*Working data*:
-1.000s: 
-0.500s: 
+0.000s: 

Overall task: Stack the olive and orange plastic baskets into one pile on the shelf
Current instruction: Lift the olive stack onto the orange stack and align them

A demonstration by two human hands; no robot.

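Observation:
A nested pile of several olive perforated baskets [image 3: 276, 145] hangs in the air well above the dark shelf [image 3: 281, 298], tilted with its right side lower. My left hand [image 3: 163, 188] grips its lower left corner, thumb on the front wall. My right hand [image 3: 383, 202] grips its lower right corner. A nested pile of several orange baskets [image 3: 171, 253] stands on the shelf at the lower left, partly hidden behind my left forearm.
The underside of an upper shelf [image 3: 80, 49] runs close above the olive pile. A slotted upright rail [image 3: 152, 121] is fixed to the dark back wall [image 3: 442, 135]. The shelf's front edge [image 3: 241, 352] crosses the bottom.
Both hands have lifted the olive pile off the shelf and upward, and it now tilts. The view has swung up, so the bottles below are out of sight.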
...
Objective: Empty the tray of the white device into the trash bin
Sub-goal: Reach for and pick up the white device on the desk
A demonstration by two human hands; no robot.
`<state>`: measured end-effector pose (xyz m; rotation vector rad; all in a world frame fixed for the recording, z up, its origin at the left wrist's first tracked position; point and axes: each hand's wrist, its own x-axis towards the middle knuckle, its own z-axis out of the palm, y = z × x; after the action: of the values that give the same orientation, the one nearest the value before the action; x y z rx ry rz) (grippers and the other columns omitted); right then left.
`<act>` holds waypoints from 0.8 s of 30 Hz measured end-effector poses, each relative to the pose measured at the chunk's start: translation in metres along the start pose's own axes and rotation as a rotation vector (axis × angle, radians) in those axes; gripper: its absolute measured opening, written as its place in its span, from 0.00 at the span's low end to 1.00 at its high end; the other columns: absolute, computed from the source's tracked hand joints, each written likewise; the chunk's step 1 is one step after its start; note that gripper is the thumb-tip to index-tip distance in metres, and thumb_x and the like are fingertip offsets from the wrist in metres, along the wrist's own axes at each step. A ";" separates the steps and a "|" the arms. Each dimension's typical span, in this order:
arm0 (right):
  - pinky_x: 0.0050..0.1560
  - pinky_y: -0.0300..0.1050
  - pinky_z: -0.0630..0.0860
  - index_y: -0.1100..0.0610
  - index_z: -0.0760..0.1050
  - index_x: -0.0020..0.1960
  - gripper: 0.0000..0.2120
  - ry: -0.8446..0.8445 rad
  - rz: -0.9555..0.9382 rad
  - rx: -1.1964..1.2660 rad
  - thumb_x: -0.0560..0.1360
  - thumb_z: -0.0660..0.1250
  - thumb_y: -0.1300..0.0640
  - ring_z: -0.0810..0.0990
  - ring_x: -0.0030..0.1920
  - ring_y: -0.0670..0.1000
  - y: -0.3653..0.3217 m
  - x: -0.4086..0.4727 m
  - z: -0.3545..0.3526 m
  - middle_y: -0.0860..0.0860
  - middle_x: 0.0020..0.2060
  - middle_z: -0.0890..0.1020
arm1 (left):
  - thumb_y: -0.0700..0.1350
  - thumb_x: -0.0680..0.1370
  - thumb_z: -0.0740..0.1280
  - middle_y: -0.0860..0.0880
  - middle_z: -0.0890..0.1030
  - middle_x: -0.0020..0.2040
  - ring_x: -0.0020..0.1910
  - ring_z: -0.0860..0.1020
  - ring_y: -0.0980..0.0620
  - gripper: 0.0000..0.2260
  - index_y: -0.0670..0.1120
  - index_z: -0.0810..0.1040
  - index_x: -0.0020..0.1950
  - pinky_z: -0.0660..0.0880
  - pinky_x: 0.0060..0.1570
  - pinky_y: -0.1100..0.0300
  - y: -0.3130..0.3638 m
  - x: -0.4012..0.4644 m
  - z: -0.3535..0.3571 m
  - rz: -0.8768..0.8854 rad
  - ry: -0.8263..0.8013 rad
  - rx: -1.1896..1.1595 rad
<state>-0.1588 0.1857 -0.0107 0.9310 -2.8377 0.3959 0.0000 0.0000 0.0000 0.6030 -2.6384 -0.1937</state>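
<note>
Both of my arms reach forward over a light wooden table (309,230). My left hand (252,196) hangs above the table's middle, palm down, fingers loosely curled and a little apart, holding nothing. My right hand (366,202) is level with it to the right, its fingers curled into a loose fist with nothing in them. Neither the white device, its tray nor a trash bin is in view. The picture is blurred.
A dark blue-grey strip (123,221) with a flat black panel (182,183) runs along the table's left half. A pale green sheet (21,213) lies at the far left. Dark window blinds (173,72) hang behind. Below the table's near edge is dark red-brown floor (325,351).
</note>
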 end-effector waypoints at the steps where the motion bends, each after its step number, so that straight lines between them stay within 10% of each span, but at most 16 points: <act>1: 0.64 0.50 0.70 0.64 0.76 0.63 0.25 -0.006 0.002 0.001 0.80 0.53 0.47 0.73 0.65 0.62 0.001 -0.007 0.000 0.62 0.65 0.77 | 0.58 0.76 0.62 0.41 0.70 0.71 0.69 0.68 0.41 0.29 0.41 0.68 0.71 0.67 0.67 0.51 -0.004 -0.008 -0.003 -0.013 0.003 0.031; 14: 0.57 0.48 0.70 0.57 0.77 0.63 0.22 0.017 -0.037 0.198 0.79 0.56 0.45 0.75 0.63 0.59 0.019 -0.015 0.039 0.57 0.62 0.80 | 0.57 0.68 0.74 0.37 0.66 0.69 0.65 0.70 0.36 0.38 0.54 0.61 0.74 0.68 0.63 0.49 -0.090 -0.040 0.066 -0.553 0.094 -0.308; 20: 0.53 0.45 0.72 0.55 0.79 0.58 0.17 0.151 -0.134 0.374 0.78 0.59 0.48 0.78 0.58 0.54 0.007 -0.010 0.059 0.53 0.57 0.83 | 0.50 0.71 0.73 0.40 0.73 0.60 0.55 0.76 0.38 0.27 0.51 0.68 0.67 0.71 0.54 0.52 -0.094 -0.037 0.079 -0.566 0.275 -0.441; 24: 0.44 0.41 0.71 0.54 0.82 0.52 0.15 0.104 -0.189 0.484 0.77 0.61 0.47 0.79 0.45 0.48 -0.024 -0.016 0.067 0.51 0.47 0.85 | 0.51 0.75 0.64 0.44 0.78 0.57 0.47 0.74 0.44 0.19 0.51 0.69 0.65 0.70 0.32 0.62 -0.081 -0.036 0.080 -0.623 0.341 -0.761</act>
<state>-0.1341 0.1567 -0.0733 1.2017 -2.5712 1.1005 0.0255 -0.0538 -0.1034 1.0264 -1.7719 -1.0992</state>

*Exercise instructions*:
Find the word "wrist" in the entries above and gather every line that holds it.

*Exercise solution*:
`<state>`: measured end-effector pose (xyz m; rotation vector rad; all in a world frame fixed for the recording, z up, its origin at the left wrist's first tracked position; point and axes: each hand's wrist, its own x-axis towards the middle knuckle, its own z-axis out of the palm, y = z × x; after the action: of the values that give the same orientation, the one nearest the value before the action; x y z rx ry rz) (grippers and the other columns omitted); right then left.
`<act>` holds waypoints from 0.8 s of 30 Hz measured end-effector poses, each relative to the pose measured at the chunk's start: translation in metres along the start pose's own axes and rotation as a rotation vector (axis × angle, radians) in those axes; gripper: its absolute measured opening, written as its place in its span, from 0.00 at the span's low end to 1.00 at its high end; the other columns: absolute, computed from the source's tracked hand joints, each written likewise; the chunk's step 1 is one step after its start; note that gripper is the thumb-tip to index-tip distance in metres, and thumb_x and the like are fingertip offsets from the wrist in metres, along the wrist's own axes at each step. A ";" separates the steps and a "|" the arms. Each dimension's typical span, in this order:

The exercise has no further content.